Sheridan Robert P, Nam Kiyean, Maiorov Vladimir N, McMasters Daniel R, Cornell Wendy D
Chemistry Modeling and Informatics Department, Merck Research Laboratories, RY50SW-100, Rahway, NJ 07065, USA.
J Chem Inf Model. 2009 Aug;49(8):1974-85. doi: 10.1021/ci900176y.
We propose a direct QSAR methodology to predict how similar the inhibitor-binding profiles of two protein kinases are likely to be, based on the properties of the residues surrounding the ATP-binding site. We produce a random forest model for each of five data sets (one in-house, four from the literature) where multiple compounds are tested on many kinases. Each model is self-consistent by cross-validation, and all models point to only a few residues in the active site controlling the binding profiles. While all models include the "gatekeeper" as one of the important residues, consistent with previous literature, some models suggest other residues as being more important. We apply each model to predict the similarity in binding profile to all pairs in a set of 411 kinases from the human genome and get very different predictions from each model. This turns out not to be an issue with model-building but with the fact that the experimental data sets disagree about which kinases are similar to which others. It is possible to build a model combining all the data from the five data sets that is reasonably self-consistent but not surprisingly, given the disagreement between data sets, less self-consistent than the individual models.

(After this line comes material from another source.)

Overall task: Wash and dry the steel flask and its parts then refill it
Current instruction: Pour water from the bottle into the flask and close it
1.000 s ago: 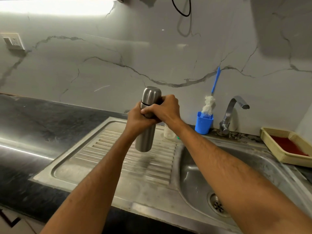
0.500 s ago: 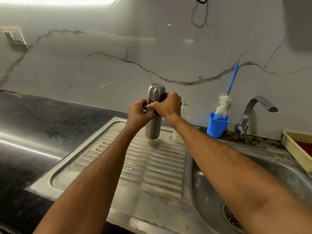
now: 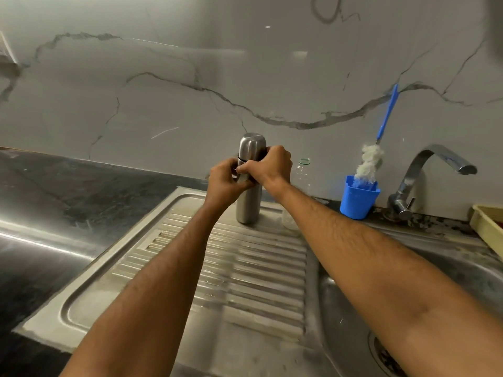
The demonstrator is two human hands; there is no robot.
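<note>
The steel flask stands upright on the far end of the ribbed steel drainboard, its rounded cap on top. My left hand grips the flask's body from the left, just under the dark band. From the right, my right hand wraps round the flask at the cap's lower edge. The middle of the flask is hidden by both hands.
A clear plastic bottle stands just behind my right wrist. A blue cup holding a bottle brush stands by the tap. The sink basin lies to the right, a yellow tray at the far right. Black counter lies left.
The flask went from held in the air down and away onto the far end of the drainboard. Both hands stayed gripped on it.
</note>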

我们提出了一种直接的定量构效关系(QSAR)方法,基于ATP结合位点周围残基的性质,预测两种蛋白激酶的抑制剂结合谱可能有多相似。我们为五个数据集(一个内部数据集,四个来自文献)中的每一个生成了一个随机森林模型,在这些数据集中,多种化合物在许多激酶上进行了测试。每个模型通过交叉验证都是自洽的,并且所有模型都指出活性位点中只有少数残基控制着结合谱。虽然所有模型都将“守门人”作为重要残基之一,这与先前的文献一致,但一些模型表明其他残基更为重要。我们应用每个模型来预测与人类基因组中411种激酶中的所有激酶对的结合谱相似性,并且从每个模型得到非常不同的预测结果。事实证明,这不是模型构建的问题,而是实验数据集在哪些激酶彼此相似的问题上存在分歧。有可能构建一个结合五个数据集所有数据的模型,该模型相当自洽,但鉴于数据集之间的分歧,毫不奇怪,它不如单个模型那么自洽。